Monsieur le président, je voudrais, dans ce rappel au règlement, proposer au Gouvernement une solution pour sortir de l'impasse.
Les travaux de notre assemblée sur ce texte ont été suspendus dans un climat tendu. Depuis, deux semaines se sont écoulées pendant lesquelles de nombreuses voix se sont élevées pour critiquer très vivement ce texte : des économistes, Jacques Attali lui-même – auteur d'un rapport dont le Président de la République déclarait vouloir suivre toutes les conclusions mais sans doute ne l'avait-il pas bien lu car il y aurait trouvé des mises en garde assez explicites contre ce texte –, des associations d'usagers d'Internet et des entreprises du numérique – pas seulement les plus grandes, que l'on pourrait croire motivées par le souci de leurs intérêts, mais aussi de toutes petites structures, des start-up, de quelques personnes seulement, qui tentent de valoriser les contenus culturels –, des parlementaires européens et de nombreux citoyens dont nous avons pu constater la très profonde désapprobation dans nos circonscriptions.
Au nom du groupe socialiste, madame la ministre, je voudrais vous faire une suggestion. Il est des sujets sur lesquels les tentatives de légiférer provoquent de telles tensions dans la société et des différences si marquées dans l'expression au sein des groupes politiques – comme en témoignent certains récents amendements émanant des rangs de la majorité –, que de telles entreprises deviennent bien délicates à mener. Quand une loi divise autant, ce n'est pas une bonne loi. Quand une loi paraît aussi hasardeuse dans son application, aussi imprévisible et aléatoire d'un point de vue technique, ce n'est pas une bonne loi et celle-ci emprunte un peu à Courteline, un peu à Kafka et beaucoup à Alfred Jarry. Quand une loi s'affranchit des libertés fondamentales, comme le souligne le Parlement européen lui-même, quand elle est porteuse d'autant de contentieux, ce n'est pas une bonne loi. Quand une loi est source d'autant de méfiance – méfiance à l'égard des internautes, infantilisés ; méfiance à l'égard des juges, que vous souhaitez contourner ; méfiance à l'égard de l'Internet, diabolisé –, ce n'est pas une bonne loi. Quand une loi a des conséquences aussi disproportionnées sur les libertés numériques, ce ne peut être une bonne loi. Enfin, quand une loi s'enferme dans des solutions impraticables qui défient le simple bon sens, ce ne peut être une bonne loi.

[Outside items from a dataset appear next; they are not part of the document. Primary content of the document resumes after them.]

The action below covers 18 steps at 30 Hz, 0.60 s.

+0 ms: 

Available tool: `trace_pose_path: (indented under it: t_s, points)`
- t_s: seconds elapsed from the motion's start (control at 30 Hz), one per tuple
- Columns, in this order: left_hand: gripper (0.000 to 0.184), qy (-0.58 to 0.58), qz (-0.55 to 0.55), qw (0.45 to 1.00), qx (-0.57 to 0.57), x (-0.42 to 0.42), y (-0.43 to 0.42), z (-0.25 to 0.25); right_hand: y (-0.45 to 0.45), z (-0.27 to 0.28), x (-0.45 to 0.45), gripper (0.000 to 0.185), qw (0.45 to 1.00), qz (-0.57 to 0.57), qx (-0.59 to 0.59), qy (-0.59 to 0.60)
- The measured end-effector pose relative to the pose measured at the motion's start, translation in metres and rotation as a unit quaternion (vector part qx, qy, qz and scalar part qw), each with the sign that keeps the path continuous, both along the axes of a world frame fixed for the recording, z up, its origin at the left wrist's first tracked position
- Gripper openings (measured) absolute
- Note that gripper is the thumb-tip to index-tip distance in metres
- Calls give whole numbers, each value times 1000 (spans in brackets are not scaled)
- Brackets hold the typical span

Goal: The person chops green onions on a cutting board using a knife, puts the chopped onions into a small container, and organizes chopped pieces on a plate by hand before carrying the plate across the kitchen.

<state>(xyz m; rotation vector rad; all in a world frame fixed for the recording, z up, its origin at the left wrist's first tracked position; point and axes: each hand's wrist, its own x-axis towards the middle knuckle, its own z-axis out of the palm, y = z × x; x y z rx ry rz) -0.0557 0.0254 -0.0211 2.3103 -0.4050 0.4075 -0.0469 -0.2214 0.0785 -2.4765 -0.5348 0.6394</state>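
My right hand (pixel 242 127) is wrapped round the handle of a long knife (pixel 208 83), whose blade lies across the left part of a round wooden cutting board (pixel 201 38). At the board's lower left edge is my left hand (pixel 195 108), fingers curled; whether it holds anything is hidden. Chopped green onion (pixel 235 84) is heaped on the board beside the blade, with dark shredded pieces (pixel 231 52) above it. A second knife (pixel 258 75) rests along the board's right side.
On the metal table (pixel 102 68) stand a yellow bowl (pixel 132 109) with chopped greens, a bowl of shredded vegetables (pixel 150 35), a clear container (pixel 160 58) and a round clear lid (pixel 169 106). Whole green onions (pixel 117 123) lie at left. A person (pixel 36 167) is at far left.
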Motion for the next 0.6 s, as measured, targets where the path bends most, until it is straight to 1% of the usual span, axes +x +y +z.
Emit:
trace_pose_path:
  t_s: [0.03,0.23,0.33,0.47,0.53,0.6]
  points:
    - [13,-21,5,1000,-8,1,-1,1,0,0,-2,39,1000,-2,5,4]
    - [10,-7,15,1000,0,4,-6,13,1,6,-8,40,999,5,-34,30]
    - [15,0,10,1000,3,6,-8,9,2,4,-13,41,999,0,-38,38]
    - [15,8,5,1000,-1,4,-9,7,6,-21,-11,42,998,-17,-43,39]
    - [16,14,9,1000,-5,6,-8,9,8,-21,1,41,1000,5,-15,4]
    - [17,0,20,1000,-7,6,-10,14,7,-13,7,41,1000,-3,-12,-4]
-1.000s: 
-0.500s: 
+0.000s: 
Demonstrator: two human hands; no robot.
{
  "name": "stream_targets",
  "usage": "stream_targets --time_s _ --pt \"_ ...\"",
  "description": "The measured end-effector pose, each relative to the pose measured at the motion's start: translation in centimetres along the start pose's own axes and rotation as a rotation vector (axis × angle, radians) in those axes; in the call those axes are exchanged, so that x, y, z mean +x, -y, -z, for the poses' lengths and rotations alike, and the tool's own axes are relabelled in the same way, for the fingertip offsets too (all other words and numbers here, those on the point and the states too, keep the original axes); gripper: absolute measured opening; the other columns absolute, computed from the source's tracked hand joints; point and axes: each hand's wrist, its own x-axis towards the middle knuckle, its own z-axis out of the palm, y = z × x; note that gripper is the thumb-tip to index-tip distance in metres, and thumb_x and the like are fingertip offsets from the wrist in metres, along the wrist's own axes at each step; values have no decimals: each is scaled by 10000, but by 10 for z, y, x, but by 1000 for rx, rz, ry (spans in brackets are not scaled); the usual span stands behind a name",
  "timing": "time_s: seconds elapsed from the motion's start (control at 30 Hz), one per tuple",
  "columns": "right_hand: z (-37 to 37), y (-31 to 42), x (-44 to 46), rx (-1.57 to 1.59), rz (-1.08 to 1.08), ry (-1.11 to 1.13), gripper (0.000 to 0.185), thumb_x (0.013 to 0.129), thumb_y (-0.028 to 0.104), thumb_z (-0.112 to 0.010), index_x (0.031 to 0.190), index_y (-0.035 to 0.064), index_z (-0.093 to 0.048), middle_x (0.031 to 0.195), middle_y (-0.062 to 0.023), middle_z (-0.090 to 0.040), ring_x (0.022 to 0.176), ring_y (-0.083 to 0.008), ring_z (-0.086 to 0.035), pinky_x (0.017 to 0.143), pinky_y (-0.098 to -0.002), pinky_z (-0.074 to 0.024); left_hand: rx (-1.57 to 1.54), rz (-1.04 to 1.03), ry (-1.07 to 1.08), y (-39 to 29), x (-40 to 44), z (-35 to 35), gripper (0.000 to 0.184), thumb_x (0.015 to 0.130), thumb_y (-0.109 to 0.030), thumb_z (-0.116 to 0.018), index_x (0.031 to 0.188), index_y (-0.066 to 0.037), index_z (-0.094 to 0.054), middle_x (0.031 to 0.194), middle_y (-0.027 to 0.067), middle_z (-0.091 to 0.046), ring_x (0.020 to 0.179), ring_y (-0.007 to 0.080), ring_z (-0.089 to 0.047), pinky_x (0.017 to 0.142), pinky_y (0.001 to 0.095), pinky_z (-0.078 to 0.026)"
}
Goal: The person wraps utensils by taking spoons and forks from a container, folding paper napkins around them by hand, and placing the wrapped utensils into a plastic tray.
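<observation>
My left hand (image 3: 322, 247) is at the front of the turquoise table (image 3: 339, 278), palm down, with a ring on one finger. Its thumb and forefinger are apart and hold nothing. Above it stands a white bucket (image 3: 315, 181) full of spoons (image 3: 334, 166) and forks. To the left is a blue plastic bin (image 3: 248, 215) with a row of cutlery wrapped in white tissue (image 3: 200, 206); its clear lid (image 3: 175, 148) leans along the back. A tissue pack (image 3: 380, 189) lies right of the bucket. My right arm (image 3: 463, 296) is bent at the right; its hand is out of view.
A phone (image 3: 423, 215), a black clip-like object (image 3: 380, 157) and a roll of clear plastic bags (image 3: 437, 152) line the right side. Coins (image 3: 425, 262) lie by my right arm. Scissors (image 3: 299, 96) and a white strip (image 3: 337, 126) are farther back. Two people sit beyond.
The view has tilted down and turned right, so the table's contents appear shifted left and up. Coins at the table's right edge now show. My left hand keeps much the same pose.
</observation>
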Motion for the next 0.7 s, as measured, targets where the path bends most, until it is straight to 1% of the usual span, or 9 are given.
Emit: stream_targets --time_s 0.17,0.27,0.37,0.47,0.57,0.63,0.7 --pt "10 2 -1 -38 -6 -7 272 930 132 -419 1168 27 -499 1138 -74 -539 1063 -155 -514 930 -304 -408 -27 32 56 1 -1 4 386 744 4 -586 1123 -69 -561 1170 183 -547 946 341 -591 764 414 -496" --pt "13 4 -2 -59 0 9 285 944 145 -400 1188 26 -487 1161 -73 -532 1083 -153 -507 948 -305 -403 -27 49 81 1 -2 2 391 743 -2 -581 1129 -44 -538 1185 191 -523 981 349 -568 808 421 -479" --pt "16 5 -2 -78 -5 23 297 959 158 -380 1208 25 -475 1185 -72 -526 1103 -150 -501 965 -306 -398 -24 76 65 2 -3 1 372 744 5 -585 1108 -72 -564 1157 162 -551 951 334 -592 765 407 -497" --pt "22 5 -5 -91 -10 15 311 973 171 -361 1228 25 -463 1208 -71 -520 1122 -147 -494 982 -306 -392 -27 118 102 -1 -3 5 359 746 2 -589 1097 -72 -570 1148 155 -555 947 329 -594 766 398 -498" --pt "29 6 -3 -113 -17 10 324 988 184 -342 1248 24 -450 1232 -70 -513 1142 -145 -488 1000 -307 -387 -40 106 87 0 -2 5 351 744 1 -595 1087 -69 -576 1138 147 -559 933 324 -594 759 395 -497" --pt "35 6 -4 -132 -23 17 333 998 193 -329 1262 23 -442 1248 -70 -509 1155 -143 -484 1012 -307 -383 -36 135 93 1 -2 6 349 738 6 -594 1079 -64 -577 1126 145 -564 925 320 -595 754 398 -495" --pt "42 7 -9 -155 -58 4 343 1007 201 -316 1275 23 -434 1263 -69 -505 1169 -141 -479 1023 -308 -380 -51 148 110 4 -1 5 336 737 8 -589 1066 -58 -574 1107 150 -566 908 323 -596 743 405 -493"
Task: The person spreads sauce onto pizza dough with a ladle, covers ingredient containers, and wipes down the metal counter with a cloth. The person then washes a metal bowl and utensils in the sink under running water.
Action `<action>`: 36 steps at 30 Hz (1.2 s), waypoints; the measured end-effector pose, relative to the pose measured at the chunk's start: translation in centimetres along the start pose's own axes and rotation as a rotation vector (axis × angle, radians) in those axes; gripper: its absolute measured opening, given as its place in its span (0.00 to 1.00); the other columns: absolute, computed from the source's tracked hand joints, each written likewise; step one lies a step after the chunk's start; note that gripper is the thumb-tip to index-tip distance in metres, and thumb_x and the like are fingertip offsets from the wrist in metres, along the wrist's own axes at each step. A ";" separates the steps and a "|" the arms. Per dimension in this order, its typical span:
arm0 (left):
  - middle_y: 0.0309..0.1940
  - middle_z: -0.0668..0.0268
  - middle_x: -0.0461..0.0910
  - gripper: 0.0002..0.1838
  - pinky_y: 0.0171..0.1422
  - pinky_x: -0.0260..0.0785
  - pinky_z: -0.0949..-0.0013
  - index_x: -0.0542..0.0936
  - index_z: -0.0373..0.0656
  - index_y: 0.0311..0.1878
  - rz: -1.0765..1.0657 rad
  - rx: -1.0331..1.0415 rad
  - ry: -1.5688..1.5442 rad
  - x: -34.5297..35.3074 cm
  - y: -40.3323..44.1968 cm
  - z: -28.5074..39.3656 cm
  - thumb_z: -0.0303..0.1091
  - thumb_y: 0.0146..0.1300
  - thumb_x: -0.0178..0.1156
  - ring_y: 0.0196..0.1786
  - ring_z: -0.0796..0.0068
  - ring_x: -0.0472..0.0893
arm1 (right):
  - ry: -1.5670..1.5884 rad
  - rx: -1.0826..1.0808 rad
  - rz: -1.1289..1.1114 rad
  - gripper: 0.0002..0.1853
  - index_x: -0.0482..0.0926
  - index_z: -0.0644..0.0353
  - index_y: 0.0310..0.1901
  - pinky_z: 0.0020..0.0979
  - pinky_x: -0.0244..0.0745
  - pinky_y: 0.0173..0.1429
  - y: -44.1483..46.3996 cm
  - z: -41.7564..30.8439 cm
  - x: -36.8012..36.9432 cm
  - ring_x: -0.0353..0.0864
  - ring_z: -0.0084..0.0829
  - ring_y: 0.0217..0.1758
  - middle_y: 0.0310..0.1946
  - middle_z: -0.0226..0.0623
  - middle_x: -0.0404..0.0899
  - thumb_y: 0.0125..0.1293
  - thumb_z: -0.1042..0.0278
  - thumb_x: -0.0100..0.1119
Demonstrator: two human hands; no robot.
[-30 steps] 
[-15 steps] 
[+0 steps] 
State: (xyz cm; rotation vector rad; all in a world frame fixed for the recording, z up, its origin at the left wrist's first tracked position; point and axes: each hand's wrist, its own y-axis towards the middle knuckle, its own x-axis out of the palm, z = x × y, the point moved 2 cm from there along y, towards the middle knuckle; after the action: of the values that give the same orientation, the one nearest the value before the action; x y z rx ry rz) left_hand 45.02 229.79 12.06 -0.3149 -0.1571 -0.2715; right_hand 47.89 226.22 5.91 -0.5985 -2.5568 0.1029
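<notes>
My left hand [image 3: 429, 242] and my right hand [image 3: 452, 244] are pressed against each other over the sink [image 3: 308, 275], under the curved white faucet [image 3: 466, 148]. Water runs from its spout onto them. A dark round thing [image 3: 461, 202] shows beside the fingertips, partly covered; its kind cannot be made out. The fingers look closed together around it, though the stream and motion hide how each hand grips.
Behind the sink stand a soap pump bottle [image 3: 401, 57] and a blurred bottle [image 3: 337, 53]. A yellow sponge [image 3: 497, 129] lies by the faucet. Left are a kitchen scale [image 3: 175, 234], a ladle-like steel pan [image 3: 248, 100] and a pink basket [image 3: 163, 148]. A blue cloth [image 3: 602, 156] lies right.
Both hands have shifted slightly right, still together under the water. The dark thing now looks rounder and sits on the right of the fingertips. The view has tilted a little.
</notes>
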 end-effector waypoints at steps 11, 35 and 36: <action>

Pour mémoire, je prendrai deux exemples. Le premier est celui du wi-fi public, qui relève aujourd'hui du service public élémentaire : il ne saurait être bridé. Le deuxième, monsieur le rapporteur, est votre proposition d'attribuer un label de « bonne conduite » à tous les sites Internet culturels, qu'ils soient commerciaux ou non : vous rendez-vous compte que le personnel du ministère tout entier n'y suffirait pas ? J'espère que vous allez reconnaître que cette mauvaise idée n'est que le résultat d'un effet d'entraînement.
La communauté des internautes s'emploie à chahuter le projet de loi. Les recettes fleurissent déjà en ligne sur la manière de contourner cette loi alors même qu'elle n'est pas encore votée ! Vous prenez le risque du ridicule, qui est un risque politique.